_WHAT IS NEEDED:_ Search the entries below for "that" and copy each matching line.
-- PROVIDED DATA follows --
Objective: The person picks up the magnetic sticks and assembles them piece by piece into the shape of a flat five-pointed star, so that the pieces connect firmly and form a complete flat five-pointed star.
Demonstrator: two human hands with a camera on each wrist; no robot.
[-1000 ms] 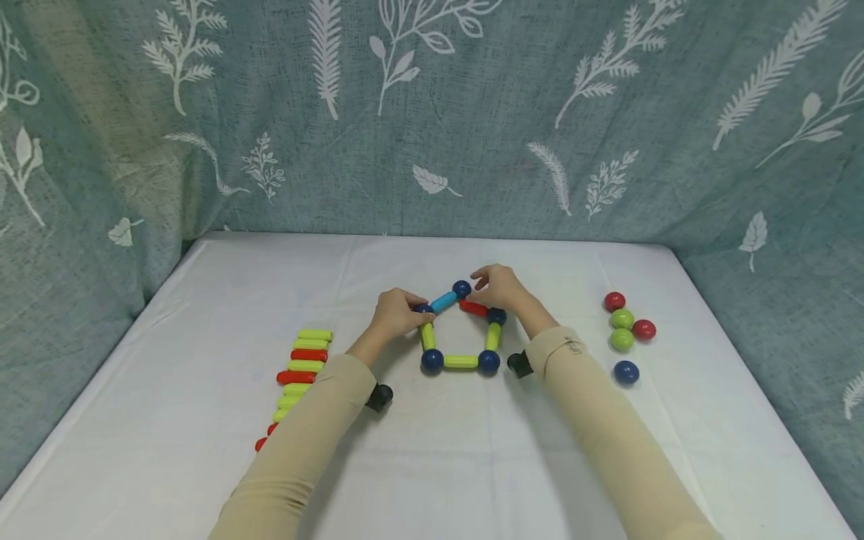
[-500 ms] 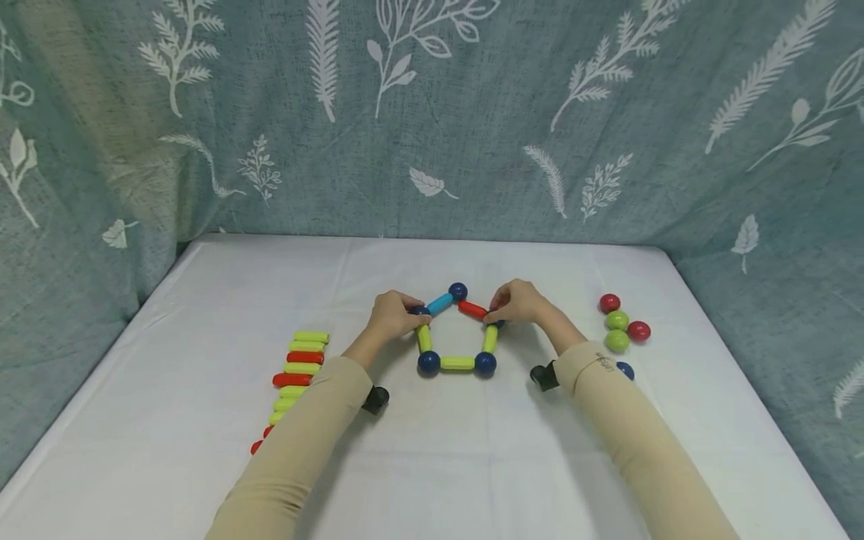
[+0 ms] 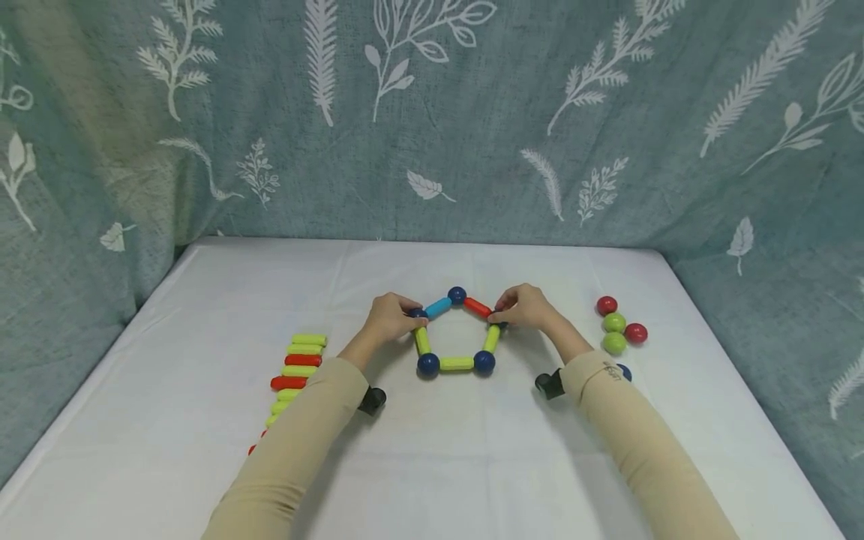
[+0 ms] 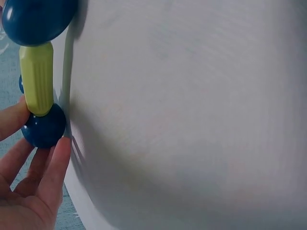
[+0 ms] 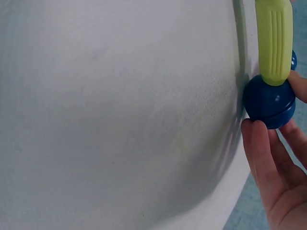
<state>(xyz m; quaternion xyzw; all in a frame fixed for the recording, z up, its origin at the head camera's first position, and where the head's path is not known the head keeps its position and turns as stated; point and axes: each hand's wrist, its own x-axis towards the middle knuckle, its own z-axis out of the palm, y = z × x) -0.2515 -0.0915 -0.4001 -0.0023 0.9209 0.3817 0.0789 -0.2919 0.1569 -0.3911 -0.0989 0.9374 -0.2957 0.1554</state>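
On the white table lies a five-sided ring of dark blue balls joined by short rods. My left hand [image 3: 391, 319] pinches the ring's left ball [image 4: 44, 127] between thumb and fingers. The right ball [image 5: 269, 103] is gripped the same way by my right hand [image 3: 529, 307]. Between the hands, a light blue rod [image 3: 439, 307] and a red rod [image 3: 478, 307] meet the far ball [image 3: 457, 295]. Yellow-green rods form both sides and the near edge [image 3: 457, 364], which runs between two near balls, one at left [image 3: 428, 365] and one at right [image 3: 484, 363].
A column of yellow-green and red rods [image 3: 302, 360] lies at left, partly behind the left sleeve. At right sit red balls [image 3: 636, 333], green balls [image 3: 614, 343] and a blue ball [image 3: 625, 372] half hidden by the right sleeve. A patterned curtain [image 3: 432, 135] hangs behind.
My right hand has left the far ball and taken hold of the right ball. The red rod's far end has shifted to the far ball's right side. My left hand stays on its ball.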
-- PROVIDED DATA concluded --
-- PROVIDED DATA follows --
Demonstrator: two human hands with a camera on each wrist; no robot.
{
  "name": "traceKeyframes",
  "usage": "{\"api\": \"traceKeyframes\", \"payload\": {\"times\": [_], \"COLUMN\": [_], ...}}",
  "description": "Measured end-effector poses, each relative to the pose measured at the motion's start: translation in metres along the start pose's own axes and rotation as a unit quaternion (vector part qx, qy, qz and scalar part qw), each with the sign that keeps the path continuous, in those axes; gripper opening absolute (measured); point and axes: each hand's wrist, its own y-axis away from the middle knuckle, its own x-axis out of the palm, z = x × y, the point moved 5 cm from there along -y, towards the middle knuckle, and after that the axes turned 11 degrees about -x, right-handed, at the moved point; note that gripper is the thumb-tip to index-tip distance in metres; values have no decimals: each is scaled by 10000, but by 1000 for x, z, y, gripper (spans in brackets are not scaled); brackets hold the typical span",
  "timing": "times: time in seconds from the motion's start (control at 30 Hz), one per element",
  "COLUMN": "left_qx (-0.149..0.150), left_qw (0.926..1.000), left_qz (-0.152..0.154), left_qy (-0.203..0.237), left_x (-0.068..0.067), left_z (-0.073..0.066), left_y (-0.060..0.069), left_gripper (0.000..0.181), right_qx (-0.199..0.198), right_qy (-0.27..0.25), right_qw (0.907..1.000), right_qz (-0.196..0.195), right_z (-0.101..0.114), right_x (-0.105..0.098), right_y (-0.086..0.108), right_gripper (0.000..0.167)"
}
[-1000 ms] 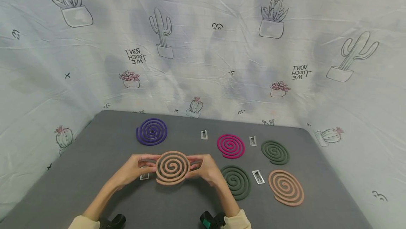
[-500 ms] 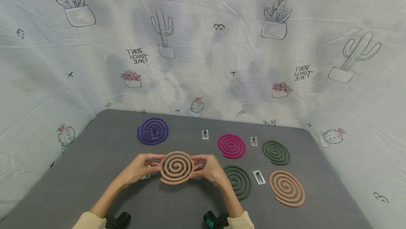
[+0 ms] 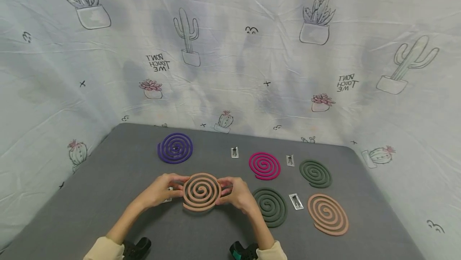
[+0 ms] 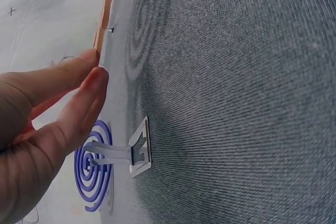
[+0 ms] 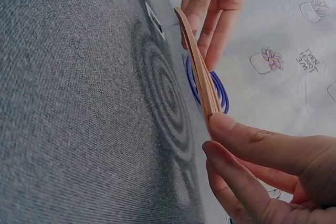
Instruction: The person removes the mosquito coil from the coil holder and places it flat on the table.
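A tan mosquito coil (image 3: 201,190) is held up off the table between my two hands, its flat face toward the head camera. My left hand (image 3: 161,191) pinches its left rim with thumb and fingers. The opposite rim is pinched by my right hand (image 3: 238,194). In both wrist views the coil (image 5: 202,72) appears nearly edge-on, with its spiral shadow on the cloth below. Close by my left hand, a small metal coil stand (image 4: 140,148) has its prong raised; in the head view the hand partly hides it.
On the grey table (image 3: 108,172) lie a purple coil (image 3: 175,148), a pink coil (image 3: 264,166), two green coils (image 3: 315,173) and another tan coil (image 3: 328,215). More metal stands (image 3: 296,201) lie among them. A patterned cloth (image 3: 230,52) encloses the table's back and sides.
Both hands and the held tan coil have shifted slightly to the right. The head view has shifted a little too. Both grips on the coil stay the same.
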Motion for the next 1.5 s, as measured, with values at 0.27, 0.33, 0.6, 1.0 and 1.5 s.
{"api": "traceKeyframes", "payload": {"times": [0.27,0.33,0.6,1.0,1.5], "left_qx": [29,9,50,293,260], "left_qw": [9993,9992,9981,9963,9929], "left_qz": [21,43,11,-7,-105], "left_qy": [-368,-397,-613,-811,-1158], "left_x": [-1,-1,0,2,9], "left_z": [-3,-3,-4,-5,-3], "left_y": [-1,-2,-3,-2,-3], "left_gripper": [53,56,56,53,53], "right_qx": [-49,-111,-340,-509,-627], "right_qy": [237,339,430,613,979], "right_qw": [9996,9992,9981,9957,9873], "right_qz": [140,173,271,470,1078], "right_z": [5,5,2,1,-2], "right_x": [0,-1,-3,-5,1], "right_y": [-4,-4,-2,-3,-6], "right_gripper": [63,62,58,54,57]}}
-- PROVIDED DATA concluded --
_FINISHED EXERCISE:_
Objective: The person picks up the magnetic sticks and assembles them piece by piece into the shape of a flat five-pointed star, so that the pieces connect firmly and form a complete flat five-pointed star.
  "description": "Measured end-effector poses, each relative to the pose measured at the motion's start: translation in metres along the start pose's own axes and rotation as a unit quaternion (vector part qx, qy, qz and scalar part qw), each with the sign that keeps the path continuous, in those axes; gripper opening absolute (measured); point and axes: each hand's wrist, its own y-axis away from the middle knuckle, its own x-axis out of the palm, z = x × y, the point moved 5 cm from there along -y, towards the middle knuckle, and after that the axes turned 11 degrees about -x, right-handed, at the moved point; note that gripper is the thumb-tip to index-tip distance in metres; values have no decimals: each is scaled by 10000, but by 1000 for x, z, y, gripper (spans in brackets are not scaled); brackets hold the typical span",

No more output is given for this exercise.